Le premier effort à grande échelle après le retour de Trump à la Maison-Blanche sera probablement la construction de nouveaux centres de détention, dont plusieurs sont prévus près des grandes régions métropolitaines comme New York, Chicago et Houston, où il y a d'importantes populations d'immigrants légaux ou sans papiers.
Les avocats de Trump sont déjà en train de rédiger des décrets que le nouveau président pourrait publier dès qu'il prêtera serment le 20 janvier. Il s'agirait notamment d'abroger le statut de protection temporaire pour les immigrants de plusieurs pays, comme les Haïtiens – parmi eux les 20 000 Haïtiens vivant et travaillant à Springfield (Ohio), qui ont été la cible de diffamations et de fausses accusations de la part de Trump et de son colistier, le sénateur de l'Ohio JD Vance.
Un autre décret abrogerait tous les décrets émis durant la présidence de Biden qui annulaient les décrets anti-migrants du premier mandat de Trump. Il s'agirait notamment de rétablir la politique du «Restez au Mexique», qui viole le droit international en obligeant les demandeurs d'asile à faire leurs demandes depuis des centres de détention au Mexique plutôt qu'aux États-Unis.

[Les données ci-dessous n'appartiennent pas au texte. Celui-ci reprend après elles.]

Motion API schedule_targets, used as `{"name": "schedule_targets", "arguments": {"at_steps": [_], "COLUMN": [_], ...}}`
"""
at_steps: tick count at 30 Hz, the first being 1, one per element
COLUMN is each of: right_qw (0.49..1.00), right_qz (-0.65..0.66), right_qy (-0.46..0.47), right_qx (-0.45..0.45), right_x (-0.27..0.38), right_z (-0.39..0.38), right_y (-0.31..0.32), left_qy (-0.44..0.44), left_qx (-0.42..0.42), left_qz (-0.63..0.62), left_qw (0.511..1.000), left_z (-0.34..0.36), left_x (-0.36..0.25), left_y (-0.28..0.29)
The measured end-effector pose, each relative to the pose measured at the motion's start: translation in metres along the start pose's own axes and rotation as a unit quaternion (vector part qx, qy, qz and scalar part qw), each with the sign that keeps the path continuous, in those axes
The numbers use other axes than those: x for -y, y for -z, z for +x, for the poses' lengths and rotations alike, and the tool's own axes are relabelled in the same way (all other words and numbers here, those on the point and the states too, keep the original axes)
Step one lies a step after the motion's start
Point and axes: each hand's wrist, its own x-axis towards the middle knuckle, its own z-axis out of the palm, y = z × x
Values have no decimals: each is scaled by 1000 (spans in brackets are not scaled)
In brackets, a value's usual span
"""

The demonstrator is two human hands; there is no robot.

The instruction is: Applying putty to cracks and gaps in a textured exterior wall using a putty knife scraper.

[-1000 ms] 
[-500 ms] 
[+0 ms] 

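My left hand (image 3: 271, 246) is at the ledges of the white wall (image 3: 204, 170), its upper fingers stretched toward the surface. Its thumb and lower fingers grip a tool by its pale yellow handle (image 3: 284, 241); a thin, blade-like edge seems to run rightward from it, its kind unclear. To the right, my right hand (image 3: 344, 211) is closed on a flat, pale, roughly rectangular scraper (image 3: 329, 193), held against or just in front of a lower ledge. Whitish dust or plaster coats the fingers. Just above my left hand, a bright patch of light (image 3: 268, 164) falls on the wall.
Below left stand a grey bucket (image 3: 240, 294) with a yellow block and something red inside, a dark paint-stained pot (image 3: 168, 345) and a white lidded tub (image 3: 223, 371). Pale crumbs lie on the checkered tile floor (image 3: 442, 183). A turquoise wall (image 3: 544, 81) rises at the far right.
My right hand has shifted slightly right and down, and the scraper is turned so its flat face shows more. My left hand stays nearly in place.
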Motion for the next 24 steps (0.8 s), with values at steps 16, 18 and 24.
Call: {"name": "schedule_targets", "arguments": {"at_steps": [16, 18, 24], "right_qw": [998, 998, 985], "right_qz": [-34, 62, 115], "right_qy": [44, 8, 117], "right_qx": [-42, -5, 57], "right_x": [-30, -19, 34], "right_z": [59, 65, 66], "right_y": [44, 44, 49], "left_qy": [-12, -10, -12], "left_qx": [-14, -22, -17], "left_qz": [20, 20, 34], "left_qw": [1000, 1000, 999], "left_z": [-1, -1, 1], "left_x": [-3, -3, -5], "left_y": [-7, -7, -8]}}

Dans sa quête d'une extension massive des centres de détention, le gouvernement Trump devrait offrir une manne de plusieurs milliards de dollars aux entreprises pénitentiaires privées telles que CoreCivic et Geo, dont les cours boursiers ont grimpé en flèche depuis l'élection du 5 novembre. Dans une conférence téléphonique avec les investisseurs, le PDG de CoreCivic, Damon Hininger, aurait déclaré: «Nous croyons que le résultat de cette élection sera probablement important pour l’ICE, et ce pour plusieurs raisons. La première est que nous croyons qu'il y aura un besoin accru de capacités de détention».

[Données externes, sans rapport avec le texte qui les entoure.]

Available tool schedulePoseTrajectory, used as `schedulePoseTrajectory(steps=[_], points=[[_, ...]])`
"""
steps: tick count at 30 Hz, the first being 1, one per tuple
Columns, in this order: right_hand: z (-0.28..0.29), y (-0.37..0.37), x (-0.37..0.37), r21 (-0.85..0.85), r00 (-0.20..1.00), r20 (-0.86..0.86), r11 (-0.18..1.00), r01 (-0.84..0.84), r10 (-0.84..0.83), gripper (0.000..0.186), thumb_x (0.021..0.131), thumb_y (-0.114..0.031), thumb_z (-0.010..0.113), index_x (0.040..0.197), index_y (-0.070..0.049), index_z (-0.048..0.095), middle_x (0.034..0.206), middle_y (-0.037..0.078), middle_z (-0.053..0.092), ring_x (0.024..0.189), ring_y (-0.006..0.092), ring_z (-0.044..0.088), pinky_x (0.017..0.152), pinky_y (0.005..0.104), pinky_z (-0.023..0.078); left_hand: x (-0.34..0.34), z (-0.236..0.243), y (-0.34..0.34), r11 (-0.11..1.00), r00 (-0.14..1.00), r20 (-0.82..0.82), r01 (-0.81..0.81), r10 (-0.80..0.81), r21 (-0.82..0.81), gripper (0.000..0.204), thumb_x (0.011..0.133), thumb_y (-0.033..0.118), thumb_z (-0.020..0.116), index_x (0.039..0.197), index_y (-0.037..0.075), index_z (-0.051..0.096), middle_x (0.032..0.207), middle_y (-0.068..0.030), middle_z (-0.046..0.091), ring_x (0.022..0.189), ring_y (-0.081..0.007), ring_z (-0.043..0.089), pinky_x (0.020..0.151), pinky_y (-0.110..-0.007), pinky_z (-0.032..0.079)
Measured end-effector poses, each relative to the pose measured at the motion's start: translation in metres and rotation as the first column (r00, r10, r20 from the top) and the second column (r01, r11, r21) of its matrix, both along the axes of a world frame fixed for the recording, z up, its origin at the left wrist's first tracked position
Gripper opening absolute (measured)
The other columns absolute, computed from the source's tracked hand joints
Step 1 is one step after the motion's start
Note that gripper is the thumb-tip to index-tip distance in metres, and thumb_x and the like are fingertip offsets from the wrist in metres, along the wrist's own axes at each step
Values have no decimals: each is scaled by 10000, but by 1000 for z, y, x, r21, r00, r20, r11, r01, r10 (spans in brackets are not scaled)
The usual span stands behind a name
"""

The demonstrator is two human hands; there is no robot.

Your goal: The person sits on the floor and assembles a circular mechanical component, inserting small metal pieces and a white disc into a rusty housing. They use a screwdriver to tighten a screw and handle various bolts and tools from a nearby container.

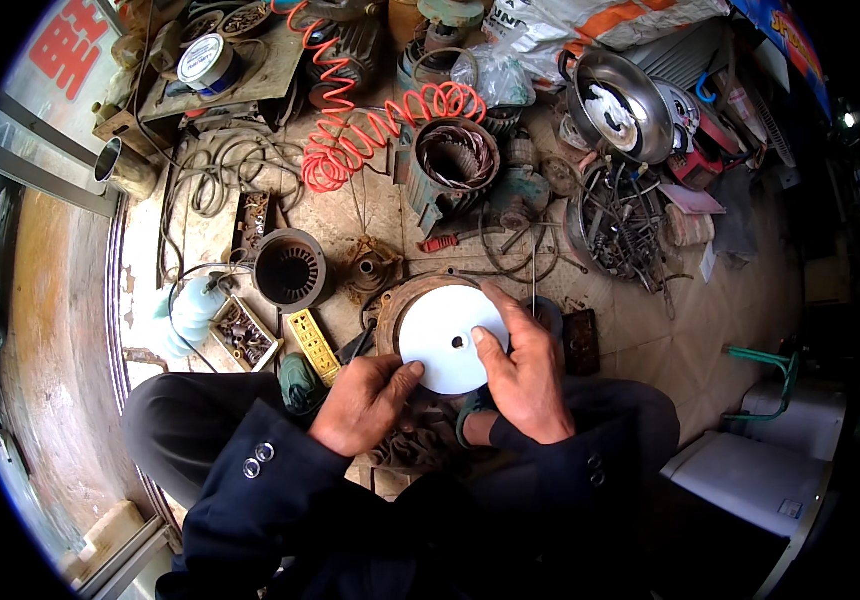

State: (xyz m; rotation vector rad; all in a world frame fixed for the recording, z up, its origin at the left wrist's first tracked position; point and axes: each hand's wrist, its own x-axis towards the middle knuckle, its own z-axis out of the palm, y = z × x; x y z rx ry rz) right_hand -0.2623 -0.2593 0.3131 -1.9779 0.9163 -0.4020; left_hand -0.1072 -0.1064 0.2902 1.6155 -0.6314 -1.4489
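Observation:
Between my two hands I hold a flat white disc (440, 335) with a small dark hole at its middle. My left hand (365, 400) grips its lower left edge, thumb on top. On the right side my right hand (525, 370) holds it, thumb lying near the hole and index finger along the upper edge. Behind the disc shows a rusty round metal part (390, 318), partly covered. Just beyond stand a hollow motor stator (292, 270) and a rusty flanged piece (370, 265).
A yellow power strip (313, 345) and a box of small metal parts (245, 335) lie at left. Farther off are a coiled red hose (385, 130), a green motor housing with windings (455, 165), a steel pan (620, 105) and a basin of metal bits (625, 225). A green-handled frame (765, 355) stands right.

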Motion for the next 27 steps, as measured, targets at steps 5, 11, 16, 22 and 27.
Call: schedulePoseTrajectory(steps=[5,11,16,22,27], points=[[-10,1,-1,-139,985,-100,978,-157,144,547,917,-44,697,1418,76,513,1421,281,549,1355,453,508,1147,484,419,5,-31,11,987,891,438,152,-117,-47,432,1088,320,581,1042,-95,693,678,-59,641,583,-128,573,554,-319,468],[-3,3,-1,-157,949,-171,943,-293,266,874,740,-175,906,1475,29,480,1538,249,420,1436,470,392,1178,530,377,8,-22,7,973,655,730,223,-196,61,314,988,269,698,957,-44,709,671,-129,666,545,-284,621,561,-408,505],[-9,3,-5,-197,924,-252,920,-339,287,1012,652,-225,969,1501,-3,465,1574,229,385,1458,462,369,1191,523,366,7,4,-9,991,543,839,124,-23,-53,500,755,228,883,1168,24,687,1021,-163,683,883,-351,675,770,-430,559],[-13,13,-6,-305,941,-256,906,-294,220,1000,640,-289,973,1461,13,488,1546,245,410,1415,455,412,1169,542,379,10,11,-23,949,428,893,315,-139,-3,881,634,239,930,1419,39,584,1398,-159,582,1231,-393,557,1035,-464,511],[-20,21,-6,-348,962,-222,908,-231,160,976,617,-312,977,1401,36,512,1496,260,444,1386,453,438,1153,557,382,20,-11,-17,913,463,884,384,-59,-140,861,670,213,899,1442,21,567,1444,-165,575,1226,-404,548,1053,-466,497]])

Selon NBC News, l'équipe immigration de Trump prévoit de doubler le nombre de lits approuvés par le Congrès pour exploitation par l'ICE, en particulier près de villes comme New York, Washington et Chicago, et cela pourrait être accompli par un contrat de l'ICE avec des opérateurs de prisons privées.

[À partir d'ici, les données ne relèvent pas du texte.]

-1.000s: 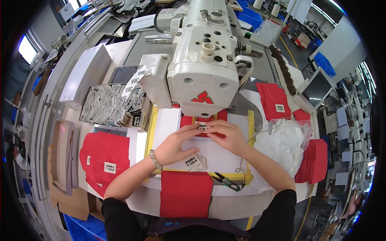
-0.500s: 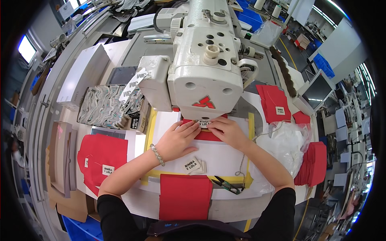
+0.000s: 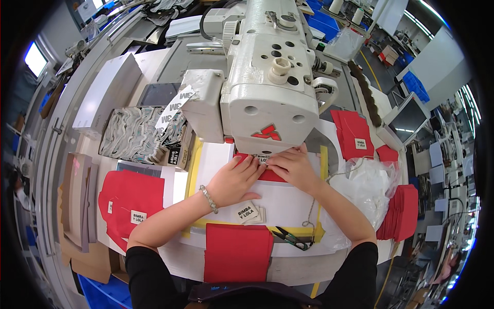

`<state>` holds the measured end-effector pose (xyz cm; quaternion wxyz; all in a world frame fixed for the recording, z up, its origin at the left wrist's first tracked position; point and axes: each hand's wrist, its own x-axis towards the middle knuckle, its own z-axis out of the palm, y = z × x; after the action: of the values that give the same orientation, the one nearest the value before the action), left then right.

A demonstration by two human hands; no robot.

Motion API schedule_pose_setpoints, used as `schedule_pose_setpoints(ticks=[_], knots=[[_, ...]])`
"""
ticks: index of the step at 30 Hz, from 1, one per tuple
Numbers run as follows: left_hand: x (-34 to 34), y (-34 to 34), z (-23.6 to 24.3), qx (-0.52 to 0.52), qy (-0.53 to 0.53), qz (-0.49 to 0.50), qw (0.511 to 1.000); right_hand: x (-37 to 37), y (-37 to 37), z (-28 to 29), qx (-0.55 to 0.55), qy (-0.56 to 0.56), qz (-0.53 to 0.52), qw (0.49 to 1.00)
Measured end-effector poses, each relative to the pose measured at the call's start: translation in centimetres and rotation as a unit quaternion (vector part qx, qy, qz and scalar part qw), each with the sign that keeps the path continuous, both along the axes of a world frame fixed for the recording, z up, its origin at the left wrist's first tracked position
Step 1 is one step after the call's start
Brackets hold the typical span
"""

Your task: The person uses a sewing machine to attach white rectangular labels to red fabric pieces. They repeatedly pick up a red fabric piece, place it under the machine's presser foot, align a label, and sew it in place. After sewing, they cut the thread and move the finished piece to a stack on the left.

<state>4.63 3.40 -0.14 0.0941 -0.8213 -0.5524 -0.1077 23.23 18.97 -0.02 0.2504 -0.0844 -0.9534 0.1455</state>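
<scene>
At the centre of the frame, a label (image 3: 262, 158) lies on a red cloth (image 3: 274, 176) just below the head of the sewing machine (image 3: 272, 110), which fills the upper middle. The left hand (image 3: 234, 180) reaches in from the lower left, a bracelet (image 3: 208, 200) at its wrist; its fingers are stretched forward side by side, tips at the label's left edge, and its thumb stands well apart, gripping nothing. The right hand (image 3: 294, 170) comes from the lower right, fingers bent, tips at the label's right edge; whether they pinch it or only press it, I cannot tell. Below the hands sits a small pile of spare labels (image 3: 248, 212), with dark snips (image 3: 291, 238) to its lower right and a red stack (image 3: 237, 252) at the bottom middle. More red pieces (image 3: 131, 190) lie at the left, below a box of packed strips (image 3: 135, 136). Towards the right, a clear bag (image 3: 357, 193) of white material rests between red panels (image 3: 352, 135) above and a red pile (image 3: 401, 213) below.
</scene>
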Motion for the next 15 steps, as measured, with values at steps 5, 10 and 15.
schedule_pose_setpoints(ticks=[5,10,15], knots=[[-0.3,0.2,0.0,-0.024,-0.048,0.003,0.999,0.7,0.5,1.0,0.048,-0.022,-0.01,0.999],[0.0,0.6,0.0,-0.062,-0.069,0.037,0.995,1.5,0.8,0.6,0.11,-0.062,0.008,0.992],[-0.3,0.6,-0.1,-0.032,-0.061,0.034,0.997,1.8,0.4,0.4,0.139,-0.084,0.026,0.986]])
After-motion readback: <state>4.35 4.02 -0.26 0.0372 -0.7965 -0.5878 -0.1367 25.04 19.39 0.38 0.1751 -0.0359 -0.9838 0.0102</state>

Le New York Times rapporte ainsi:
L'équipe de M. Trump a déclaré qu'elle avait élaboré un plan à multiples facettes pour augmenter considérablement le nombre d'expulsions, ce qu'elle pensait pouvoir accomplir sans une nouvelle législation du Congrès, bien qu'elle s’attendît à des contestations juridiques.
D'autres éléments du plan de l'équipe comprennent le renforcement des rangs des agents de l'ICE par des responsables des forces de l’ordre qui seraient temporairement réaffectés à partir d'autres agences, et par des gardes nationaux de l'État et des troupes fédérales activées pour maintenir l’ordre sur le sol national en vertu de la Loi sur l'insurrection.
L'équipe prévoit encore d'étendre une forme d'expulsion sans procédure régulière connue sous le nom d'expulsion accélérée, qui est actuellement utilisée près de la frontière pour les nouveaux arrivants, pour les personnes vivant à l'intérieur du pays et ne pouvant pas prouver qu'elles sont aux États-Unis depuis plus de deux ans.
L'équipe prévoit également de cesser de délivrer des documents confirmant la citoyenneté, tels que les passeports et les cartes de sécurité sociale, aux nourrissons nés sur le sol américain de parents migrants en situation irrégulière, dans le but de mettre fin au droit du sol.
L’Insurrection Act (Loi sur l'insurrection) est une loi de 1807 que Trump avait tenté, sans succès, d’invoquer en 2020 pour déployer l’armée dans les rues afin de réprimer les massives manifestations anti-violences policières ayant éclaté suite au meurtre public, et largement médiatisé, de George Floyd à Minneapolis.